Machaut Data Part 1

Introduction

For those who are interested in the fourteenth-century French poet and composer Guillaume de Machaut, one resource has remained indispensable for the last seventeen years: Lawrence Earp's Guillaume de Machaut: A Guide to Research (Garland Publishing Inc., 1995). The brilliance of the book lies in the fact that Earp went far beyond even the stated goal, articulated in his preface to the volume, of "a guide to secondary sources" [p. xii]. No, what he did - for the field - was provide a framework for organizing the objects of study (source manuscripts, works, documentary evidence) as a preliminary step to navigation of the body of secondary sources that had been produced up to the time of publication.

Machaut studies is rife with alternate numbering systems, with some works having two or three competing identifiers, some manuscripts bearing multiple sigla, etc. A Guide to Research provided, in a single volume, a clarification of the primary sources and the conceptual works contained in them. This didn't necessarily make it easier for later authors to easily index the Machaut corpus in their own publications (as Elizabeth Eva Leach has discussed here), but it provides a handy cross-reference for anyone working in the field.

No publication has rivaled Earp's guide in nearly two decades, and there does not appear to be a revised edition on the horizon (though I would be happy to hear otherwise). Meanwhile, publication on Machaut has continued apace (or increased, with major articles, collections, and monographs appearing regularly, and a new complete edition in the works). New recordings of Machaut's music continue to be produced, and the burgeoning digitization efforts of national and academic libraries and specialist sites like DIAMM mean that high-resolution facsimiles of the manuscript sources are increasingly available (an up-to-date list of available digitized facsimiles of Machaut sources can be found here).

This situation got me thinking about the relationship humanities scholars have to the data that we work with. As more of our work takes place in the digital world, how do we translate a massive effort, like Earp's, into an ongoing, sustainable, and extensible dataset? How do we enable others in the field to aggregate snapshots of the state of research? How do we make our digital resources useful and, more importantly, how do we express the relationships between them in a way that is not dependent on a single scholar (or team of scholars) for maintenance and updating?

Earp's guide remains relevant because the basic description of resources it provides remains accessible (though increasingly expensive if one were to try to buy the printed object now). While the list of secondary sources is increasingly out of date, the delivery technology will remain functional for generations.

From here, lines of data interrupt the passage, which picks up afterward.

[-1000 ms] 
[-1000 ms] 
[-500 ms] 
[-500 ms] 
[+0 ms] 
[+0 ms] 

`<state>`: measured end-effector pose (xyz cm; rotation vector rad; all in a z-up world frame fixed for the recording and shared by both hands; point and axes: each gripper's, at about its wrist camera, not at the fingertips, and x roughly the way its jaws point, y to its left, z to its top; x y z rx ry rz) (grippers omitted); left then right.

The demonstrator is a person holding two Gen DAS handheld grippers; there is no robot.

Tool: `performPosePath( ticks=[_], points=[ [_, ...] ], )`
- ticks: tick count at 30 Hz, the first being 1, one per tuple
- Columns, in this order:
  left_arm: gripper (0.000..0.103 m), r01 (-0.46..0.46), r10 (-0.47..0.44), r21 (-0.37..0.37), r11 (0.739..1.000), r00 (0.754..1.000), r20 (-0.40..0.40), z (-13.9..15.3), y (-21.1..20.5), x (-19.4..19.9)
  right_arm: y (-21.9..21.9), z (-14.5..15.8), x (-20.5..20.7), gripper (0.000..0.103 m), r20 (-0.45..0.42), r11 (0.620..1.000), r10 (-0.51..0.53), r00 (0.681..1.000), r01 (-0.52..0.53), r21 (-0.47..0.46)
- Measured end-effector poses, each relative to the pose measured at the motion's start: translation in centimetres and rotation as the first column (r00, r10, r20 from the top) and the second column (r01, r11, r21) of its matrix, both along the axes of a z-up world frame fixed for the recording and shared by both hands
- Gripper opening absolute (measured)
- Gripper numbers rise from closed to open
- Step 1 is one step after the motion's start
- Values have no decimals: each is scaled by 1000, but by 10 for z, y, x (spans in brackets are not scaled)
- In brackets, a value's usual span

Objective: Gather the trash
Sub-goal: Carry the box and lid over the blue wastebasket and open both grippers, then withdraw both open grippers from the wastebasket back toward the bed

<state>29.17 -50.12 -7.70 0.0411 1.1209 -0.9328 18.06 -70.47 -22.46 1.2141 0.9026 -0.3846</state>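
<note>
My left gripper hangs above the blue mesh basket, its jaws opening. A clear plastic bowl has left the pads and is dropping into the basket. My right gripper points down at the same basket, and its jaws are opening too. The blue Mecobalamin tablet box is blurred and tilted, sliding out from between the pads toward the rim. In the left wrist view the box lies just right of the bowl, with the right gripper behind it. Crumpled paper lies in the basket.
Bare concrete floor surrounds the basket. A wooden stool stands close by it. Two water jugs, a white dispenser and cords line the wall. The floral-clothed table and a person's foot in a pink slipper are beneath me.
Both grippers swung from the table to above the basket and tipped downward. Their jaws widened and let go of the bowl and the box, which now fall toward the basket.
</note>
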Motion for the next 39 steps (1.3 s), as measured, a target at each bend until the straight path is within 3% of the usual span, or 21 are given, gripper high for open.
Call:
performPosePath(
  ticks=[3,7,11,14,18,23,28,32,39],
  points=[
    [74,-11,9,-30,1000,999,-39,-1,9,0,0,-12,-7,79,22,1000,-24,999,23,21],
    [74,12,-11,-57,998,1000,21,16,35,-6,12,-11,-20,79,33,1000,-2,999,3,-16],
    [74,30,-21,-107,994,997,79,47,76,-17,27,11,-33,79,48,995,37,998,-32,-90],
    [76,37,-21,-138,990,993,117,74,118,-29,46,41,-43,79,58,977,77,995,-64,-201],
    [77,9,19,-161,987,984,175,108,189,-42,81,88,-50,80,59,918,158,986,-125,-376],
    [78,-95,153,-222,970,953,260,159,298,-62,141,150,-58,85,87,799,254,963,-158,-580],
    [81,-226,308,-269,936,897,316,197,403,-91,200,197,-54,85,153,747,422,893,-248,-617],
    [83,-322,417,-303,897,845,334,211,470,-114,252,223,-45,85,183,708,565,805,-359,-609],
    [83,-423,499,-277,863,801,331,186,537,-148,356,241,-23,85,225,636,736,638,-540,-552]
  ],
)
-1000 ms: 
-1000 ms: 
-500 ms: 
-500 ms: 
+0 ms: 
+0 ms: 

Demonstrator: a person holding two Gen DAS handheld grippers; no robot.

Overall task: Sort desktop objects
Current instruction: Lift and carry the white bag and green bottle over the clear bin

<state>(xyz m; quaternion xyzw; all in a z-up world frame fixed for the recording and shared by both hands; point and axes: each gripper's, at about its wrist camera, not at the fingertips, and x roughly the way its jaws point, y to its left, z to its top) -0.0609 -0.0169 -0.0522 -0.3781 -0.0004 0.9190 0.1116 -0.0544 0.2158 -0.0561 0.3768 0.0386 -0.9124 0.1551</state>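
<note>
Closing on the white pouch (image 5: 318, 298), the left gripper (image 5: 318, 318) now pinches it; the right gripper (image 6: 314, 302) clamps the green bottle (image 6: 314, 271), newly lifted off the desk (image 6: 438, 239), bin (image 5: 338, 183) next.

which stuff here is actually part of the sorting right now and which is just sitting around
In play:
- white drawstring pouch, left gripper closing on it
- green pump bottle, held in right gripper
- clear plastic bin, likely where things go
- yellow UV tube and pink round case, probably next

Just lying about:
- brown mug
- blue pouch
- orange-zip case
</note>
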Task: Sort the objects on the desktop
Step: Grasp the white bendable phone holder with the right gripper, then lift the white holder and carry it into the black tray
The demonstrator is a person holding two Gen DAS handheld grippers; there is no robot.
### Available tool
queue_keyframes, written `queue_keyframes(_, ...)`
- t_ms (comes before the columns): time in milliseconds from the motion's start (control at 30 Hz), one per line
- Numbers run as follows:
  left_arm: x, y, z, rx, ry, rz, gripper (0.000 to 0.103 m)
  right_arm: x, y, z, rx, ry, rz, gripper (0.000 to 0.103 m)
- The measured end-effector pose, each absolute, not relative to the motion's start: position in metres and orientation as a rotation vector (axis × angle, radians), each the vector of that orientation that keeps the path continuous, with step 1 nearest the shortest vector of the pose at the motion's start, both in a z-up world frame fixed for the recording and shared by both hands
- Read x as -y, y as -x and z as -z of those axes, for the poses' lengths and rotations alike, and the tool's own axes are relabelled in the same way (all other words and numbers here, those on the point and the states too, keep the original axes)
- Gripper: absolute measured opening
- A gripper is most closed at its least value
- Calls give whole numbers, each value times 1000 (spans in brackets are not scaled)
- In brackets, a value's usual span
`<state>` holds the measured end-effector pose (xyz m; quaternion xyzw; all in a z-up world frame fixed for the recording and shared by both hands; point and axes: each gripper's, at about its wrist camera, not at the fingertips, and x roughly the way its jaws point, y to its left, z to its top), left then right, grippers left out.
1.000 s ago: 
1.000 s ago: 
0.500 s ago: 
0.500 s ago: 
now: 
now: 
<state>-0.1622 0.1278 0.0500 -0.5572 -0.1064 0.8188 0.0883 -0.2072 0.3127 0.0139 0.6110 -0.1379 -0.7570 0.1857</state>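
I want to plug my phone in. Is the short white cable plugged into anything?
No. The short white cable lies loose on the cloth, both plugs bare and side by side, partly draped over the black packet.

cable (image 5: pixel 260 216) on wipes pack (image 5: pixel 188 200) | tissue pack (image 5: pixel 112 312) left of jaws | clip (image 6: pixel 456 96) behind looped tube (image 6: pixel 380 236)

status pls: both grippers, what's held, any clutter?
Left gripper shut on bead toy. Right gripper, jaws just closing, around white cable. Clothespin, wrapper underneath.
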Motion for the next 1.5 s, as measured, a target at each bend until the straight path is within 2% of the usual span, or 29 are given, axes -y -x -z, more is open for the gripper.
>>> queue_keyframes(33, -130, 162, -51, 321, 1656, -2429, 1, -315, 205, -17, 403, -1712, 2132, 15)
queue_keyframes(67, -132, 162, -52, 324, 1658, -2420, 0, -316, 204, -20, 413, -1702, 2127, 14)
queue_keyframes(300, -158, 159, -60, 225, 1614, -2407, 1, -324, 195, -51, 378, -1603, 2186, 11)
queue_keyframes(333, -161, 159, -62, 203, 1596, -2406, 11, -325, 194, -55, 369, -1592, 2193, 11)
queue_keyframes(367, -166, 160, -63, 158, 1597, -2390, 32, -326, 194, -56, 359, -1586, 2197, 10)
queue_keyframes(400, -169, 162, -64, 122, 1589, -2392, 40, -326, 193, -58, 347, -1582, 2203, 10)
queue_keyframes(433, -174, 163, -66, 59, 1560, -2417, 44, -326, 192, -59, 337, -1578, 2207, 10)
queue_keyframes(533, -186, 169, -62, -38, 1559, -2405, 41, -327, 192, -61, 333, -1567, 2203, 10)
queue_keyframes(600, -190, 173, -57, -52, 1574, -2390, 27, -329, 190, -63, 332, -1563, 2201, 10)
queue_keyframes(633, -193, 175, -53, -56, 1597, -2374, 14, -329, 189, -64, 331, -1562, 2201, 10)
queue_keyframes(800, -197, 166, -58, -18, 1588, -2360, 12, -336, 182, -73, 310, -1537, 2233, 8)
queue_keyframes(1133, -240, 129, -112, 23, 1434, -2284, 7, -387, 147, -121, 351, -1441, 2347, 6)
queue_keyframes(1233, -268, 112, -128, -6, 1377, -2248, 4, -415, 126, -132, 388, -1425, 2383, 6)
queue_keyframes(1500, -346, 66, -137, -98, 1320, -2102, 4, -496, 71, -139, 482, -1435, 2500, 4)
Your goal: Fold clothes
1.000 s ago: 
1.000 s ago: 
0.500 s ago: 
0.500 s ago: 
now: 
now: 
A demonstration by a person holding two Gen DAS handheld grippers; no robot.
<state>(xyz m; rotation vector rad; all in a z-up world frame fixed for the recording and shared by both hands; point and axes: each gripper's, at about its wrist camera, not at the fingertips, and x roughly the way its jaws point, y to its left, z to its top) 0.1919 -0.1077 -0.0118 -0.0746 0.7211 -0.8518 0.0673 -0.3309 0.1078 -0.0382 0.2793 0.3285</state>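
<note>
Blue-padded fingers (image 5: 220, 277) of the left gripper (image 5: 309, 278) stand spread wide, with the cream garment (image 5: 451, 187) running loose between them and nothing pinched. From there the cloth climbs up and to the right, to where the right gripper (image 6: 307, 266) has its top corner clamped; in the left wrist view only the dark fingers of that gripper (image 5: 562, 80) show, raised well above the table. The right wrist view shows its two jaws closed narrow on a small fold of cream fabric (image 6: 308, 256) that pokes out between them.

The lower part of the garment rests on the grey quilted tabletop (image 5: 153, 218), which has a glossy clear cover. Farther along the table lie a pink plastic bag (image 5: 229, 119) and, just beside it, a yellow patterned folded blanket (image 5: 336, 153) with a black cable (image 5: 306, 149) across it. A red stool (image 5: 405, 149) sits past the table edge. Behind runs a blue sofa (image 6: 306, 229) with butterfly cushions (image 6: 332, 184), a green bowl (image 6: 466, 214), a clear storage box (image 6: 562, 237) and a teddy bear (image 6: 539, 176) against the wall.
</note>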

In the digital world, we have to flip that expectation. Delivery technologies will change - and they will change rapidly. A Machaut-oriented website built today will not have a 100-year lifespan. It won't have a 50-year lifespan. It probably won't even have a 17-year lifespan. Rather than focus on the delivery mechanism, we should focus on building extensible data and using robust ontologies, standards, and common identifiers for our primary objects. Further, we should be publishing those datasets freely for re-use by others so that the information available in our areas of interest becomes part of a growing network of data that can be assembled, aggregated, re-used, expanded. The value is not in creating the next "online Earp" or something similar, the value is in building a framework of identifiers so that new resources can be added to the collection, new relationships expressed between resources, scholarly by-products (transcription and analysis) be integrated into the network of information - and so that we can easily take a snap-shot of that network of information.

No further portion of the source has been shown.